Print each line exactly, beginning with the one where "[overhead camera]" appears and ending at the last line below.
SUPPLIED RECORDS section start
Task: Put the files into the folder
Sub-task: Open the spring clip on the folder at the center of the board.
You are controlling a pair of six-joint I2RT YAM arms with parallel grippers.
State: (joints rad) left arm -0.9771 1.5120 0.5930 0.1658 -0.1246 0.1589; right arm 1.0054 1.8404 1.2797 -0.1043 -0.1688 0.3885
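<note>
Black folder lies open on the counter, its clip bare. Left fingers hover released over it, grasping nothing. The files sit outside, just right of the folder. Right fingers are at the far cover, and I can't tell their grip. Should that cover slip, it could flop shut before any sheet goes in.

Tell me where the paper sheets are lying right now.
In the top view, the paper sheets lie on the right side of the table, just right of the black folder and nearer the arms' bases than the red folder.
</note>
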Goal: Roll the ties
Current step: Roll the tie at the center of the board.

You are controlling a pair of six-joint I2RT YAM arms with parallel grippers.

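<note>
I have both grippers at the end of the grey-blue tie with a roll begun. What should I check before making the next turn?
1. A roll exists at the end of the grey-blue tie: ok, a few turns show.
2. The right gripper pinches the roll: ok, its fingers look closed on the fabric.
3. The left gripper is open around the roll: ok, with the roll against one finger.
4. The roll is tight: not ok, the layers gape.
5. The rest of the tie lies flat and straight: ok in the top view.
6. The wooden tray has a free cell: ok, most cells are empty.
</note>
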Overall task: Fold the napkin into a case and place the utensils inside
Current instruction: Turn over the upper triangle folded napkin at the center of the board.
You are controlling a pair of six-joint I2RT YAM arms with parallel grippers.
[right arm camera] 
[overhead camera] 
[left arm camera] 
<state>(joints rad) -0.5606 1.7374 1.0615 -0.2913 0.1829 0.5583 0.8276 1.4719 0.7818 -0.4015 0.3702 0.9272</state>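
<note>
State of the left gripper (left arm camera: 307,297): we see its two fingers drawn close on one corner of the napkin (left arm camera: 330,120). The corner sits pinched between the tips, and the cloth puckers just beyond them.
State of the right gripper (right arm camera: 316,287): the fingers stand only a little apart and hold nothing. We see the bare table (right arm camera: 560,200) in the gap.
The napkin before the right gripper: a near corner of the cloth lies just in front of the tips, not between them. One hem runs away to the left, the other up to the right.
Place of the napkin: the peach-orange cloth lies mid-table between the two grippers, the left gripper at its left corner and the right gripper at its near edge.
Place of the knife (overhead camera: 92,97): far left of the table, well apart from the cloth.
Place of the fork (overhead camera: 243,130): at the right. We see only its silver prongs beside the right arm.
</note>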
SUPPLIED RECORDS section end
- _EXERCISE OUTPUT_
[overhead camera] 
[left arm camera] 
<state>(joints rad) -0.5606 1.7374 1.0615 -0.2913 0.1829 0.5583 0.8276 1.4719 0.7818 -0.4015 0.3702 0.9272</state>
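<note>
State of the left gripper (left arm camera: 307,297): we see its two fingers drawn close on one corner of the napkin (left arm camera: 330,120). The corner sits pinched between the tips, and the cloth puckers just beyond them.
State of the right gripper (right arm camera: 316,287): the fingers stand only a little apart and hold nothing. We see the bare table (right arm camera: 560,200) in the gap.
The napkin before the right gripper: a near corner of the cloth lies just in front of the tips, not between them. One hem runs away to the left, the other up to the right.
Place of the napkin: the peach-orange cloth lies mid-table between the two grippers, the left gripper at its left corner and the right gripper at its near edge.
Place of the knife (overhead camera: 92,97): far left of the table, well apart from the cloth.
Place of the fork (overhead camera: 243,130): at the right. We see only its silver prongs beside the right arm.
</note>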

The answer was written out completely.